Your objective — When "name" occurs in a line of the material, copy that line.

--- Data extracts ---

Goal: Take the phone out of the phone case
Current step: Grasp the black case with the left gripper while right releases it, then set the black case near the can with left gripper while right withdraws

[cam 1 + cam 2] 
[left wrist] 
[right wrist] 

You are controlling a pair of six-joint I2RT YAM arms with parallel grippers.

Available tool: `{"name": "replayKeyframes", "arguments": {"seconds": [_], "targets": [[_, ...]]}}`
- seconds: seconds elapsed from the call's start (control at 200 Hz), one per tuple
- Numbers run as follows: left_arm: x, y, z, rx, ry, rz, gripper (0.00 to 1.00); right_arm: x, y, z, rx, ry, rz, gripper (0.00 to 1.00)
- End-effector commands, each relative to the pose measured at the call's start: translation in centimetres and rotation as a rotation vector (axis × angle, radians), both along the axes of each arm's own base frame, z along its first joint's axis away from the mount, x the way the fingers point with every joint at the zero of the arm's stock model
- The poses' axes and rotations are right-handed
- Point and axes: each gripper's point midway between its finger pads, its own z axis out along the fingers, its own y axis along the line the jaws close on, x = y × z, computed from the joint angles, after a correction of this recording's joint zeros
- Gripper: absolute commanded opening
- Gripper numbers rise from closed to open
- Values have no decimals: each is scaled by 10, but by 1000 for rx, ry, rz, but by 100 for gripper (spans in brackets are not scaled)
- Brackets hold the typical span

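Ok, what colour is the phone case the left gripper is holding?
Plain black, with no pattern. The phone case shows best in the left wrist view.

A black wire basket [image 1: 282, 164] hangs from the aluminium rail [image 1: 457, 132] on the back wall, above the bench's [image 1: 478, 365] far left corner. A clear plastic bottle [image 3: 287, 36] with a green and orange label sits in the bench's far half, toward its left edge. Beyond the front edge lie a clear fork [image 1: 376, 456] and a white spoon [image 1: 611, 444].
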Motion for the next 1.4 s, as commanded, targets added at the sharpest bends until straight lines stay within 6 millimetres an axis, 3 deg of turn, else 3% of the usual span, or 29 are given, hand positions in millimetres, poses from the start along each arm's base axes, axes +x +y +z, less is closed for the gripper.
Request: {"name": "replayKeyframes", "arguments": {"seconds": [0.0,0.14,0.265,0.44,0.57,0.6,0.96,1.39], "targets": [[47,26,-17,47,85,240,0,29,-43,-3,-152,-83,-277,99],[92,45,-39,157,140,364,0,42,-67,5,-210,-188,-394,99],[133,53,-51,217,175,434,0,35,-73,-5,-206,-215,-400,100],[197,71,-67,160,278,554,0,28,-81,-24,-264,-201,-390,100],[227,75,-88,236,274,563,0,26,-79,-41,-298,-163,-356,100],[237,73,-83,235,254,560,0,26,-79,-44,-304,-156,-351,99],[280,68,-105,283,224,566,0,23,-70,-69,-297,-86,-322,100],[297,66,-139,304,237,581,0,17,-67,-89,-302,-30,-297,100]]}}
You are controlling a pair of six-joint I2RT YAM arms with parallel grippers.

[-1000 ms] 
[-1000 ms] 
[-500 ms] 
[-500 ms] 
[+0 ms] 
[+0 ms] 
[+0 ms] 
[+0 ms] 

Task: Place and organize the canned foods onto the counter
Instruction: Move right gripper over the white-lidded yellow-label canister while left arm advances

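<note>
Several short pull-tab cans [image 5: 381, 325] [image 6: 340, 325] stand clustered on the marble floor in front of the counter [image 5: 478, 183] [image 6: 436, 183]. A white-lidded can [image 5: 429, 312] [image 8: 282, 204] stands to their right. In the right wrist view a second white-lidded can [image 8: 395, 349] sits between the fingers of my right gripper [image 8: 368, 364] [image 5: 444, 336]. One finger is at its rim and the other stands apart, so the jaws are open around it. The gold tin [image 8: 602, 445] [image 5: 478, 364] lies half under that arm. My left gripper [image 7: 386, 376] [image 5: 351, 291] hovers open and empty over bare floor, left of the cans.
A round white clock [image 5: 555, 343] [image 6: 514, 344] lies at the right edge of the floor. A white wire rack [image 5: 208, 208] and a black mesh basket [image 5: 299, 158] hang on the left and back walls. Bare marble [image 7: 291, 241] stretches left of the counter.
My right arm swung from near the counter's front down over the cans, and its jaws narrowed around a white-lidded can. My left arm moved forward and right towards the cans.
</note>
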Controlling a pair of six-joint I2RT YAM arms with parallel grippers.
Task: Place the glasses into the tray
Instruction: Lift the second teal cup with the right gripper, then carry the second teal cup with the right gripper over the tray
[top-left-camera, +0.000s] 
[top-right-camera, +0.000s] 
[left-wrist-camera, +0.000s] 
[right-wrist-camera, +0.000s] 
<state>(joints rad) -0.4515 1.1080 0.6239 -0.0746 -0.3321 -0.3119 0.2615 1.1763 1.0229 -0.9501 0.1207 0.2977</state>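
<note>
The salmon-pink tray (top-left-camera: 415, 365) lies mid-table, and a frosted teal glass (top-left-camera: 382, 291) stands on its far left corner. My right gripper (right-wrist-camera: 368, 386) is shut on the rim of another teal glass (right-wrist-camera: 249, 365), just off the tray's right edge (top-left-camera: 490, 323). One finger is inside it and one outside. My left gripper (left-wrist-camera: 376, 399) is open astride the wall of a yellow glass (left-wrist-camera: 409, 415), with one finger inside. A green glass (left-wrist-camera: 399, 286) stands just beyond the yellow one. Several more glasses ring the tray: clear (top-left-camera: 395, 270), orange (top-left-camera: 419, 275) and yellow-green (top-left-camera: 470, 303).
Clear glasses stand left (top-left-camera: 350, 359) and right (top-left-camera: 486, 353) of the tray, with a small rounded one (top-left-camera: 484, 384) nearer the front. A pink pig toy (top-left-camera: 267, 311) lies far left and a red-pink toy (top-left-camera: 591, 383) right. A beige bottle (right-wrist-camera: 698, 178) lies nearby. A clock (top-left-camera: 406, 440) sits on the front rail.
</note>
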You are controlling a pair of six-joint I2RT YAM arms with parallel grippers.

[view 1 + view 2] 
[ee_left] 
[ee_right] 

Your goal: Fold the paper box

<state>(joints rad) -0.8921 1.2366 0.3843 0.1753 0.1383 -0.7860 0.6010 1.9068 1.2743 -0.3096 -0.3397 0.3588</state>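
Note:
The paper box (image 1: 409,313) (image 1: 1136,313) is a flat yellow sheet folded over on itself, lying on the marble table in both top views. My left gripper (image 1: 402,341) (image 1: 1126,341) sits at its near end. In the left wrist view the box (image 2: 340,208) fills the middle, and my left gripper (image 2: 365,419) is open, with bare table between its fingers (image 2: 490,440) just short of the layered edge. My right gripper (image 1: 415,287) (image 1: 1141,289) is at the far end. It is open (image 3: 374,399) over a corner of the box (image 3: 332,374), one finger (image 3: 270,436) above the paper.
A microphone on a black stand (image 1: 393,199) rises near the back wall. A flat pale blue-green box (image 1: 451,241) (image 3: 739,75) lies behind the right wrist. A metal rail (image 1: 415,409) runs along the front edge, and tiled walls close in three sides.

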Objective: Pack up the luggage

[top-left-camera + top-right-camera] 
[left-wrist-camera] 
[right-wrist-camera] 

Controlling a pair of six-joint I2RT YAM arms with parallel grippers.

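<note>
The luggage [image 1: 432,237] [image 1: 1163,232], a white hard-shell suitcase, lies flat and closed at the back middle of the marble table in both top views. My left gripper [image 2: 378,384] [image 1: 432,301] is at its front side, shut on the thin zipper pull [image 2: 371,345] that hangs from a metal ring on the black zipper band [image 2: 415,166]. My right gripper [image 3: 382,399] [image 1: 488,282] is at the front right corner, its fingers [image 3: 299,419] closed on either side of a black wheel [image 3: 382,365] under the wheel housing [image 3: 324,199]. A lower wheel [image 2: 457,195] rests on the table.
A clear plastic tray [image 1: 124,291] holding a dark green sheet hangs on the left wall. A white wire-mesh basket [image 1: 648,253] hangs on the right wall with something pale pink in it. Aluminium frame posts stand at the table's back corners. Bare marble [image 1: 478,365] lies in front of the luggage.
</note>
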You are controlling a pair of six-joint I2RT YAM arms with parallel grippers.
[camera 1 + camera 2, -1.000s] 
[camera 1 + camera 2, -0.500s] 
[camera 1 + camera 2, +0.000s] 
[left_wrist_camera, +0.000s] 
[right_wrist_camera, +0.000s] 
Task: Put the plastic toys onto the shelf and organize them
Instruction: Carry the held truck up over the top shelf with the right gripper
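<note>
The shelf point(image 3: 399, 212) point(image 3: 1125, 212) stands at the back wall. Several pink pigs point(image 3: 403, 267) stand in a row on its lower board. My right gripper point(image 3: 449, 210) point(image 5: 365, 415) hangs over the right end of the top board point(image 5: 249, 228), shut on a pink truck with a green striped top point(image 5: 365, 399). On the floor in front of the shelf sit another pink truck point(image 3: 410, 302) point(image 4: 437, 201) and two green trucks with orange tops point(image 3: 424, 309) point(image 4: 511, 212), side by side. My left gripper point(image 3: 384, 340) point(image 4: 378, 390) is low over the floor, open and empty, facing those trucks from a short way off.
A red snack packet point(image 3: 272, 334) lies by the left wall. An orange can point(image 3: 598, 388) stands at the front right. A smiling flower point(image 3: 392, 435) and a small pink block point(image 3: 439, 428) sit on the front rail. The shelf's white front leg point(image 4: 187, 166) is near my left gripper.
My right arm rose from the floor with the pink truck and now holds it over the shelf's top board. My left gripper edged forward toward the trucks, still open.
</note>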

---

Output for this exercise —
Available tool: `{"name": "replayKeyframes", "arguments": {"seconds": [_], "targets": [[_, ...]]}}`
Request: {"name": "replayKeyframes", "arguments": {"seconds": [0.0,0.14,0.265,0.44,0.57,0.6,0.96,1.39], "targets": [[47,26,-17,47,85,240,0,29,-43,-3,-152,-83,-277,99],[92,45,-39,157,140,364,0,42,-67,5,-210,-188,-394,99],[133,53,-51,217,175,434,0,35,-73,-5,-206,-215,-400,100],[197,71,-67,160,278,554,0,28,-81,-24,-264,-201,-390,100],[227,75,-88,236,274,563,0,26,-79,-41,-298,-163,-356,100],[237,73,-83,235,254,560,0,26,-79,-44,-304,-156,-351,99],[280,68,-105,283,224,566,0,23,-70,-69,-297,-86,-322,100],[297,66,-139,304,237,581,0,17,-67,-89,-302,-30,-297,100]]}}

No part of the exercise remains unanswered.